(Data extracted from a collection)
▬▬▬▬▬▬▬▬▬▬

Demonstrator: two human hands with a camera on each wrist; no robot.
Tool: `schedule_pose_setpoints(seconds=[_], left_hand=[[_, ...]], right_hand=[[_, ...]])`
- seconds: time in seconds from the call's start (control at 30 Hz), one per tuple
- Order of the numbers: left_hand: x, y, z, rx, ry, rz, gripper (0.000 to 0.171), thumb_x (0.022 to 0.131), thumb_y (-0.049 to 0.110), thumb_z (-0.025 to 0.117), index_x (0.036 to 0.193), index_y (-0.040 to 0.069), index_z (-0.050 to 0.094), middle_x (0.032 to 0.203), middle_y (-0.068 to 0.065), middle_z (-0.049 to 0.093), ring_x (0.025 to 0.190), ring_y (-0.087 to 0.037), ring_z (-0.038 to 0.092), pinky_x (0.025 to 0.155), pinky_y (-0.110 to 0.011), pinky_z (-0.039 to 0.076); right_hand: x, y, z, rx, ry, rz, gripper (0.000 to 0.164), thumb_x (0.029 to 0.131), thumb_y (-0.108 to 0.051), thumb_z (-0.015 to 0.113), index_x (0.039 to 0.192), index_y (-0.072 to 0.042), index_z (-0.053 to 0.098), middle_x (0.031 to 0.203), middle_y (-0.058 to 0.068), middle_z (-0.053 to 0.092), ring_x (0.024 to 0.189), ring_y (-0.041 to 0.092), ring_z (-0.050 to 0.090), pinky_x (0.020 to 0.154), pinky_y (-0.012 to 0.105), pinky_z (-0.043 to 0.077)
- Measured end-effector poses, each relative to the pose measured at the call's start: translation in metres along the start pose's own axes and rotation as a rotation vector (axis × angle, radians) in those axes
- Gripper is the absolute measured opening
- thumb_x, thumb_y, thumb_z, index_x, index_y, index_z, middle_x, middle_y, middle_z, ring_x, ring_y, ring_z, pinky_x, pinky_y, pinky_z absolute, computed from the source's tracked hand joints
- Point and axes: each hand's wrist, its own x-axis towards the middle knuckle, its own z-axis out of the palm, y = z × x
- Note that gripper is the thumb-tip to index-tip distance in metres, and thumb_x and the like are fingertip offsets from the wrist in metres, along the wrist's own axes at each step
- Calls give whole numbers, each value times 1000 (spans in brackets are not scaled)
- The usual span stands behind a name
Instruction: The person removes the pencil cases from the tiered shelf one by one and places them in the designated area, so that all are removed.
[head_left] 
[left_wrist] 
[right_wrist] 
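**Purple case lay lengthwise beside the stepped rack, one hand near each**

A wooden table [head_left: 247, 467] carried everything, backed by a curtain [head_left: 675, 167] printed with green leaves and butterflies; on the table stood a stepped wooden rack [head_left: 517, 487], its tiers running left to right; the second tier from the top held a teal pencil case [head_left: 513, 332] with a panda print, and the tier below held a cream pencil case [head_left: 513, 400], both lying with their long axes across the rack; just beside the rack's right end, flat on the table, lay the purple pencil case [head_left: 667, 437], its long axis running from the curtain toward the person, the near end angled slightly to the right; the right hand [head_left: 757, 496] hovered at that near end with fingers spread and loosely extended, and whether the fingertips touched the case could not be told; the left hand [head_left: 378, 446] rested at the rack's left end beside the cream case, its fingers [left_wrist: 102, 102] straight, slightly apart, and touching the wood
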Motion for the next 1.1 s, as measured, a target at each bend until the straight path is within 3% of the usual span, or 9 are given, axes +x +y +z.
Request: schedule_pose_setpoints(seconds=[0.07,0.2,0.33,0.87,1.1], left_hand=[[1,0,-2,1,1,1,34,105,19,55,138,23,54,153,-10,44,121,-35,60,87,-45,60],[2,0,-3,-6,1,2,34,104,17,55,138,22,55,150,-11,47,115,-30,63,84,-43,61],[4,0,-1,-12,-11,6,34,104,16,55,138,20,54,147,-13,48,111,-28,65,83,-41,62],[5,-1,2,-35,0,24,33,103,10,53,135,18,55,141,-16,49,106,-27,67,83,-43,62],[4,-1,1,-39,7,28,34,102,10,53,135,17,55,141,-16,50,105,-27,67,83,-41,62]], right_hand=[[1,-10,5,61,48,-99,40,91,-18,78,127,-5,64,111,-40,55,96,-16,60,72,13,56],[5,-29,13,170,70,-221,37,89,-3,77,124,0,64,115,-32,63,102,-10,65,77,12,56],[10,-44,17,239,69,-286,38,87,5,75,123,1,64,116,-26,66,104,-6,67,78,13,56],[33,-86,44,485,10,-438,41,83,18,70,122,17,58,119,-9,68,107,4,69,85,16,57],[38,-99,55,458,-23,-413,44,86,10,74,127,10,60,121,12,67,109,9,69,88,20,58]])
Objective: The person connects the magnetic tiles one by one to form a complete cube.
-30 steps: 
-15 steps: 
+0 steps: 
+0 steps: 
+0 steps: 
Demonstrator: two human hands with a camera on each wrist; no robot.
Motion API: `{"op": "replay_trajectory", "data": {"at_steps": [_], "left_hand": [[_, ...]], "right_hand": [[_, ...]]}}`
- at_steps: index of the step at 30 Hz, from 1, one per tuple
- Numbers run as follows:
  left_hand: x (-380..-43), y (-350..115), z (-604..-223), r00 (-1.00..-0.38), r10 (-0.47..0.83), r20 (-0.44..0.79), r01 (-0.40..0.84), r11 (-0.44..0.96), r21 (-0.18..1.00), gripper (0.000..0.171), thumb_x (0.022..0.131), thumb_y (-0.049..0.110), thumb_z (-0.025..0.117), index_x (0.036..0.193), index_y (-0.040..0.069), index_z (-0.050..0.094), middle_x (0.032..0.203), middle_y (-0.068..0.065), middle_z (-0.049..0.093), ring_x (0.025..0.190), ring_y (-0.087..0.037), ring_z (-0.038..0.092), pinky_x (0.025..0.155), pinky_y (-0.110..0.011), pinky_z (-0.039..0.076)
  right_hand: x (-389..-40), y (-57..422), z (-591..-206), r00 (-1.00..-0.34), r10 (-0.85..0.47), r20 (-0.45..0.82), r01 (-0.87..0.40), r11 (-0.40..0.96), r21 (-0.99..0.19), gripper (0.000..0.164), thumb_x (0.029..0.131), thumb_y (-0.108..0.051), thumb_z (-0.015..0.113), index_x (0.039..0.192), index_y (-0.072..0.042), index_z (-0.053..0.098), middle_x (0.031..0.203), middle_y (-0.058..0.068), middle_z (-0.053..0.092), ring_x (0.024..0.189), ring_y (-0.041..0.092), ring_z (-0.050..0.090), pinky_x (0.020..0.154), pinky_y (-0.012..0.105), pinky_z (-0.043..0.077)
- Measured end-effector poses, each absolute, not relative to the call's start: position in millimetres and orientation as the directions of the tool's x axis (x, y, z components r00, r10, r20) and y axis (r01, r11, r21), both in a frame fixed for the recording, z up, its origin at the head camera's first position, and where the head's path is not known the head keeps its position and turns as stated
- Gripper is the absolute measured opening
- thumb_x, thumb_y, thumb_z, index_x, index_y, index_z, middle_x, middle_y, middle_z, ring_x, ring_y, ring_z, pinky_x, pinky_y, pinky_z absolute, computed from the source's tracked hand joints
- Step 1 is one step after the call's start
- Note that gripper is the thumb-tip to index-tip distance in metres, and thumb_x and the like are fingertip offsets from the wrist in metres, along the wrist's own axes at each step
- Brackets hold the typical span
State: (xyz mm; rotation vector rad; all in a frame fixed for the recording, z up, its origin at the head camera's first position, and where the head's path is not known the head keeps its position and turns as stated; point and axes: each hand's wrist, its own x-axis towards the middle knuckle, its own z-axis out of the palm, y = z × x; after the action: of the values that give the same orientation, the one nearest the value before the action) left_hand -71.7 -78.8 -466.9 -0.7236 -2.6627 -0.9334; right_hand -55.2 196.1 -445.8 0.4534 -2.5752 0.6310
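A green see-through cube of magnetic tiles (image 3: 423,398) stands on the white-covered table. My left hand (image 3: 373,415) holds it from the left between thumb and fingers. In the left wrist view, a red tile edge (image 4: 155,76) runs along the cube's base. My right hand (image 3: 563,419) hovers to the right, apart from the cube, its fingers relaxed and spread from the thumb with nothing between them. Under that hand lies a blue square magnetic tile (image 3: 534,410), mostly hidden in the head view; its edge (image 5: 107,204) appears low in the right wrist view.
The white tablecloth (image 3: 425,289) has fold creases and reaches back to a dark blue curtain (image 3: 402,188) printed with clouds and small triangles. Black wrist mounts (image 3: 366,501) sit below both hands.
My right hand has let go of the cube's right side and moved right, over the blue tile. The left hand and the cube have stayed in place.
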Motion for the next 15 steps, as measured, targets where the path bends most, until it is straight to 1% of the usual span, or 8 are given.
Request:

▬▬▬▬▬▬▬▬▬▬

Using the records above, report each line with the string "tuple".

- seconds: time in seconds from the call's start (control at 30 Hz), one per tuple
- at_steps: index of the step at 30 Hz, from 1, one per tuple

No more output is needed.